1. Hämoglobin, das im wesentlichen von Verunreinigungen frei ist, mit einem bifunktionellen Imidoester vernetzt ist, gegen Methämoglobinbildung stabiler ist als das nicht-modifizierte Hämoglobin, vornehmlich in tetramerer Form vorliegt und einen P50, d.h. einen Sauerstoffpartialdruck bei Halbsättigung, von mindestens 1,7 kPa (13 mm Hg-Säule) bei einem pH-Wert von 7,4 aufweist.

2. Hämoglobin nach Anspruch 1, wobei der Imidoester aus Dimethyladipimidat oder Dimethylsuberimidat besteht.

3. Hämoglobin nach Anspruch 1 oder 2, wobei mindestens 80% ein Molekulargewicht von mindestens 64 000 aufweisen.

4. Hämoglobin nach Anspruch 3, wobei mindestens 95% ein Molekulargewicht von mindestens 64 000 aufweisen.
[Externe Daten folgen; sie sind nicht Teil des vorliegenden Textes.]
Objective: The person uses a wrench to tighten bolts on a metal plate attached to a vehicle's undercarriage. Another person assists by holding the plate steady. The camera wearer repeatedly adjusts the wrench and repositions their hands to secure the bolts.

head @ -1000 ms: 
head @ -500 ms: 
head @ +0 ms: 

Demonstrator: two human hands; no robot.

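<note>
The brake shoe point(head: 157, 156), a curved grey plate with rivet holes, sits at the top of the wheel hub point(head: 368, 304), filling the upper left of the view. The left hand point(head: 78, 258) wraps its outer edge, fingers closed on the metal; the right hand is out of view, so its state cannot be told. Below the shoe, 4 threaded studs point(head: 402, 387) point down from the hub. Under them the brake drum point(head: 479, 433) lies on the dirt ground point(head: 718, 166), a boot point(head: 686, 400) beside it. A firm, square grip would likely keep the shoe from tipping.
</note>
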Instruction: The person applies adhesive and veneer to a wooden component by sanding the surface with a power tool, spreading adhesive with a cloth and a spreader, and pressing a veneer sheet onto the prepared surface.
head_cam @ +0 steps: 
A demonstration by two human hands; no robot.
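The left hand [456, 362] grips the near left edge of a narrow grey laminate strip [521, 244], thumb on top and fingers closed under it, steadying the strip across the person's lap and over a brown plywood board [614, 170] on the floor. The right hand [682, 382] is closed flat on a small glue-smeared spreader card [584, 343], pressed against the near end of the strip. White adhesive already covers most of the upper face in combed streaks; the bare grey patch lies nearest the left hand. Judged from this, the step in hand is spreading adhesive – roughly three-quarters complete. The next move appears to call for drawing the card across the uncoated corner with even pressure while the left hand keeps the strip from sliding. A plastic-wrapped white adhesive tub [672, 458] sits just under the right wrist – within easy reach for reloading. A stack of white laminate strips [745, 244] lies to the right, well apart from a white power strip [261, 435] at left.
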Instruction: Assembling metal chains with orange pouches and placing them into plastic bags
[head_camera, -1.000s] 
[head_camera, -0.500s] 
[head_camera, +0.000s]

5. Zubereitung, enthaltend Hämoglobin nach einem der vorhergehenden Ansprüche und ein pharmazeutisch akzeptables Trägermedium.

6. Zubereitung nach Anspruch 5, wobei das Trägermedium aus gereinigtem Wasser oder physiologischer Kochsalzlösung besteht.

7. Verfahren zur Zubereitung eines vernetzten Hämoglobins eines Molekulargewichts von vornehmlich 64 000 und eines P50-Werts von mindestens 1,7 kPa (13 mm Hg-Säule) bei einem pH-Wert von 7,4 durch Vernetzen eines gereinigten Hämoglobinlysats mit einem bifunktionellen Imidoester bei einem pH-Wert von mindestens 8,0 in einer Tris-HCl-Puffer enthaltenden Polymerisationslösung.

8. Verfahren nach Anspruch 7, wobei die Polymerisationslösung NaCl enthält.

9. Verfahren nach Anspruch 7 oder 8, wobei der pH-Wert 8,0 bis 12,0 beträgt.

10. Verfahren nach einem der Ansprüche 7 bis 9, wobei die Polymerisationslösung 50 mM Tris-HCl und 0,1 - 2,0 M NaCl enthält.

11. Verfahren nach einem der Ansprüche 7 bis 10, wobei dem gereinigten Hämoglobinlysat Sauerstoff entzogen ist.

12. Verfahren nach einem der Ansprüche 7 bis 11, umfassend die Entfernung von niedrigmolekularem Hämoglobin durch Größenausschluß.

13. Verfahren nach Anspruch 12, wobei der Größenausschluß auf chromatographischem Wege erfolgt.

14. Verfahren nach einem der Ansprüche 7 bis 13, wobei der Imidoester aus Dimethyladipimidat oder Dimethylsuberimidat besteht.

15. Verfahren nach einem der Ansprüche 7 bis 14, wobei die Polymerisation durch wiederholte Behandlung des gereinigten Hämoglobins mit äquimolaren Mengen des Imidoesters erfolgt.

16. Verfahren zur Herstellung einer Zubereitung nach Anspruch 5 oder 6 durch Vereinigen des Hämoglobins mit dem Trägermedium.